What the task requires: Print out every record exactly as it appears.

Saved entries:
________
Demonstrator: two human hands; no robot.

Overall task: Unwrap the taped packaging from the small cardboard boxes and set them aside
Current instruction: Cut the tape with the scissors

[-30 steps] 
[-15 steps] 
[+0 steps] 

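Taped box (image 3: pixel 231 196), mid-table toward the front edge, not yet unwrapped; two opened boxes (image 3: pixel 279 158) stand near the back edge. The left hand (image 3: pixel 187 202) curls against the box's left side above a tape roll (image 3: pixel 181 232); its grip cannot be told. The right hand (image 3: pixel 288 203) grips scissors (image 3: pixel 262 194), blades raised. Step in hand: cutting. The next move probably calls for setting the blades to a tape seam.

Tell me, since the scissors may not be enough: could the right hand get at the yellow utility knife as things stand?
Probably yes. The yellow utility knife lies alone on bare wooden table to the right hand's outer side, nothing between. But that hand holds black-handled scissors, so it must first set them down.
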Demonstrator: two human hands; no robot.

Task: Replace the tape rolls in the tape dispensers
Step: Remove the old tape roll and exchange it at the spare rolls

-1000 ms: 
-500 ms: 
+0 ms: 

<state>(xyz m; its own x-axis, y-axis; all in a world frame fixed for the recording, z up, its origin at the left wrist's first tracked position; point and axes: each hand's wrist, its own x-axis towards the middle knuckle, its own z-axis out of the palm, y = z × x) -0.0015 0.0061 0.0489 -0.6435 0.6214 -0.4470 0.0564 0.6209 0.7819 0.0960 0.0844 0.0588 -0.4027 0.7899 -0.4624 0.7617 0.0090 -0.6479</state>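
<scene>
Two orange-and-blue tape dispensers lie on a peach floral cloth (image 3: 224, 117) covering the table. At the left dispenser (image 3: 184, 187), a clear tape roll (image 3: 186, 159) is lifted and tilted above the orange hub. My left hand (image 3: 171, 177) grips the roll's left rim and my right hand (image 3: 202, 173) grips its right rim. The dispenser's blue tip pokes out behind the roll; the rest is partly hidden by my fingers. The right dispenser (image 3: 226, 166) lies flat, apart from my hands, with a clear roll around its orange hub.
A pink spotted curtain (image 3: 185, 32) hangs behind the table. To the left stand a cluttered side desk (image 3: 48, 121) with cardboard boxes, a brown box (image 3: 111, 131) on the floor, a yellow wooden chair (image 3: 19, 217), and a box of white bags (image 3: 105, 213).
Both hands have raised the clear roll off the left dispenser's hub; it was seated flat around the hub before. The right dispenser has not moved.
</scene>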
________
Result of the exercise:
Demonstrator: two human hands; no robot.

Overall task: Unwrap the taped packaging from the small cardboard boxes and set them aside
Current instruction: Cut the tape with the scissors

[-30 steps] 
[-15 steps] 
[+0 steps] 

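Taped box (image 3: pixel 231 196), mid-table toward the front edge, not yet unwrapped; two opened boxes (image 3: pixel 279 158) stand near the back edge. The left hand (image 3: pixel 187 202) curls against the box's left side above a tape roll (image 3: pixel 181 232); its grip cannot be told. The right hand (image 3: pixel 288 203) grips scissors (image 3: pixel 262 194), blades raised. Step in hand: cutting. The next move probably calls for setting the blades to a tape seam.

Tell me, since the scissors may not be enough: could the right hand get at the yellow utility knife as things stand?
Probably yes. The yellow utility knife lies alone on bare wooden table to the right hand's outer side, nothing between. But that hand holds black-handled scissors, so it must first set them down.
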Demonstrator: two human hands; no robot.

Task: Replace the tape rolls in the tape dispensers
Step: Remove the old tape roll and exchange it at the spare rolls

-1000 ms: 
-500 ms: 
+0 ms: 

<state>(xyz m; its own x-axis, y-axis; all in a world frame fixed for the recording, z up, its origin at the left wrist's first tracked position; point and axes: each hand's wrist, its own x-axis towards the middle knuckle, its own z-axis out of the palm, y = z × x) -0.0015 0.0061 0.0489 -0.6435 0.6214 -0.4470 0.0564 0.6209 0.7819 0.0960 0.0844 0.0588 -0.4027 0.7899 -0.4624 0.7617 0.0090 -0.6479</state>
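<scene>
Two orange-and-blue tape dispensers lie on a peach floral cloth (image 3: 224, 117) covering the table. At the left dispenser (image 3: 184, 187), a clear tape roll (image 3: 186, 159) is lifted and tilted above the orange hub. My left hand (image 3: 171, 177) grips the roll's left rim and my right hand (image 3: 202, 173) grips its right rim. The dispenser's blue tip pokes out behind the roll; the rest is partly hidden by my fingers. The right dispenser (image 3: 226, 166) lies flat, apart from my hands, with a clear roll around its orange hub.
A pink spotted curtain (image 3: 185, 32) hangs behind the table. To the left stand a cluttered side desk (image 3: 48, 121) with cardboard boxes, a brown box (image 3: 111, 131) on the floor, a yellow wooden chair (image 3: 19, 217), and a box of white bags (image 3: 105, 213).
Both hands have raised the clear roll off the left dispenser's hub; it was seated flat around the hub before. The right dispenser has not moved.
</scene>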

What the exercise asked for is now complete.